The material must be copied out exactly, line for line.

=====

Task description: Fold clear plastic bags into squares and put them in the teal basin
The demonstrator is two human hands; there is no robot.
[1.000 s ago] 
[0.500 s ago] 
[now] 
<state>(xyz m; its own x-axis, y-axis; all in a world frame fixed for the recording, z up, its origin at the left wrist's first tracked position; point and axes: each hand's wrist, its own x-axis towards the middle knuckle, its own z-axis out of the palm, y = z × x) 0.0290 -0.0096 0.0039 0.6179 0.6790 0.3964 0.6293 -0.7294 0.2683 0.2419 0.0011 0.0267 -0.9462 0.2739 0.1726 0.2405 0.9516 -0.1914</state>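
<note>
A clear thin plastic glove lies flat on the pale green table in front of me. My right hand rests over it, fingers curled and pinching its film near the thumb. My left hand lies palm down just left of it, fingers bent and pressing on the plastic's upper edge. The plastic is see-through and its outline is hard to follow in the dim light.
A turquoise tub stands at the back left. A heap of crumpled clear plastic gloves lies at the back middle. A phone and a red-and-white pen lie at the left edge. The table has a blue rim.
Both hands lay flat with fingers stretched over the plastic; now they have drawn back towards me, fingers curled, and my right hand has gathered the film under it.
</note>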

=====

# Final answer
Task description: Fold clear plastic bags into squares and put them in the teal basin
The demonstrator is two human hands; there is no robot.
[1.000 s ago] 
[0.500 s ago] 
[now] 
<state>(xyz m; its own x-axis, y-axis; all in a world frame fixed for the recording, z up, its origin at the left wrist's first tracked position; point and axes: each hand's wrist, its own x-axis towards the middle knuckle, its own z-axis out of the palm, y = z × x) 0.0290 -0.0096 0.0039 0.6179 0.6790 0.3964 0.6293 -0.7294 0.2683 0.2419 0.0011 0.0267 -0.9462 0.2739 0.1726 0.2405 0.9516 -0.1914</state>
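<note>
A clear thin plastic glove lies flat on the pale green table in front of me. My right hand rests over it, fingers curled and pinching its film near the thumb. My left hand lies palm down just left of it, fingers bent and pressing on the plastic's upper edge. The plastic is see-through and its outline is hard to follow in the dim light.
A turquoise tub stands at the back left. A heap of crumpled clear plastic gloves lies at the back middle. A phone and a red-and-white pen lie at the left edge. The table has a blue rim.
Both hands lay flat with fingers stretched over the plastic; now they have drawn back towards me, fingers curled, and my right hand has gathered the film under it.
</note>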

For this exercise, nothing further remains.